# DATASET EXTRACT
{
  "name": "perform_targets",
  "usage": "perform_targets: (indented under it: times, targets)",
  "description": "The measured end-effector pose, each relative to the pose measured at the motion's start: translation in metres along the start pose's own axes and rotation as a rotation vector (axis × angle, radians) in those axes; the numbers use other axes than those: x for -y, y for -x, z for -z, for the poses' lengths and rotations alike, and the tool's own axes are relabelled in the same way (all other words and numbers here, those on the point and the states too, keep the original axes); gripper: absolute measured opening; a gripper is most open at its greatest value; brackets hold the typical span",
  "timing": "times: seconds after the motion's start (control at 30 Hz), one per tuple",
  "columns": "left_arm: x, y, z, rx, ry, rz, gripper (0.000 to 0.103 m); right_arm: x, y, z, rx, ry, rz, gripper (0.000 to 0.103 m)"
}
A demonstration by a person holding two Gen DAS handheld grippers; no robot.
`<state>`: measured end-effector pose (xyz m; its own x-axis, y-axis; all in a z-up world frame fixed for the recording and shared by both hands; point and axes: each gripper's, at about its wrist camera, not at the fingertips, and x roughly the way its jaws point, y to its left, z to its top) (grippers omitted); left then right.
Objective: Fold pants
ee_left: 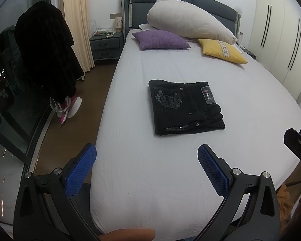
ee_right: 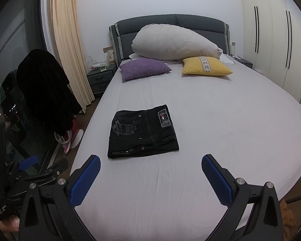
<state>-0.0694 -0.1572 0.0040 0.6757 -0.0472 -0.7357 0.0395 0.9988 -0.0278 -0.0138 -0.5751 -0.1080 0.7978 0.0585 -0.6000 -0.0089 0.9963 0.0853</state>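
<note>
Black pants [ee_left: 185, 107] lie folded into a compact rectangle on the white bed [ee_left: 170, 170], back pocket print and label facing up. They also show in the right wrist view [ee_right: 142, 132]. My left gripper [ee_left: 147, 154] is open and empty, held back near the foot of the bed, well short of the pants. My right gripper [ee_right: 150, 165] is open and empty too, also short of the pants. The right gripper shows at the right edge of the left wrist view [ee_left: 299, 142]; the left gripper shows at the lower left of the right wrist view [ee_right: 40, 166].
A purple cushion [ee_left: 160, 39], a yellow cushion [ee_left: 222, 50] and a big white pillow [ee_left: 188, 23] lie at the headboard. A nightstand [ee_left: 106, 46], dark clothes on a stand [ee_left: 48, 54] and a glass door [ee_left: 2, 100] are left of the bed. Wardrobes [ee_left: 281, 36] stand on the right.
</note>
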Motion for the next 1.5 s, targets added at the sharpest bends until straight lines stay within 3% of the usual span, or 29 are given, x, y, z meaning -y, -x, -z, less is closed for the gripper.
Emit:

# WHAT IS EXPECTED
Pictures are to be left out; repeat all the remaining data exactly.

# ANSWER BOX
{
  "name": "perform_targets",
  "usage": "perform_targets: (indented under it: times, targets)",
  "description": "The measured end-effector pose, each relative to the pose measured at the motion's start: translation in metres along the start pose's own axes and rotation as a rotation vector (axis × angle, radians) in those axes; the numbers use other axes than those: x for -y, y for -x, z for -z, for the poses' lengths and rotations alike, and the tool's own axes are relabelled in the same way (all other words and numbers here, those on the point and the states too, keep the original axes); gripper: absolute measured opening; a gripper is most open at its greatest value; brackets hold the typical span",
  "timing": "times: seconds after the motion's start (control at 30 Hz), one per tuple",
  "columns": "left_arm: x, y, z, rx, ry, rz, gripper (0.000 to 0.103 m); right_arm: x, y, z, rx, ry, rz, gripper (0.000 to 0.103 m)"
}
A demonstration by a person holding two Gen DAS handheld grippers; no robot.
`<state>`: measured end-effector pose (xyz m; its own x-axis, y-axis; all in a z-up world frame fixed for the recording and shared by both hands; point and axes: each gripper's, at about its wrist camera, not at the fingertips, and x roughly the way its jaws point, y to its left, z to its top) (grippers omitted); left then right.
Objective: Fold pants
ee_left: 
ee_right: 
<state>-0.0694 -0.1572 0.0040 0.6757 -0.0472 -0.7357 0.0395 0.9988 -0.0278 -0.0138 -0.5751 -0.1080 0.7978 0.0585 -0.6000 -0.0089 0.9963 0.0853</state>
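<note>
Black pants [ee_left: 185, 107] lie folded into a compact rectangle on the white bed [ee_left: 170, 170], back pocket print and label facing up. They also show in the right wrist view [ee_right: 142, 132]. My left gripper [ee_left: 147, 154] is open and empty, held back near the foot of the bed, well short of the pants. My right gripper [ee_right: 150, 165] is open and empty too, also short of the pants. The right gripper shows at the right edge of the left wrist view [ee_left: 299, 142]; the left gripper shows at the lower left of the right wrist view [ee_right: 40, 166].
A purple cushion [ee_left: 160, 39], a yellow cushion [ee_left: 222, 50] and a big white pillow [ee_left: 188, 23] lie at the headboard. A nightstand [ee_left: 106, 46], dark clothes on a stand [ee_left: 48, 54] and a glass door [ee_left: 2, 100] are left of the bed. Wardrobes [ee_left: 281, 36] stand on the right.
</note>
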Motion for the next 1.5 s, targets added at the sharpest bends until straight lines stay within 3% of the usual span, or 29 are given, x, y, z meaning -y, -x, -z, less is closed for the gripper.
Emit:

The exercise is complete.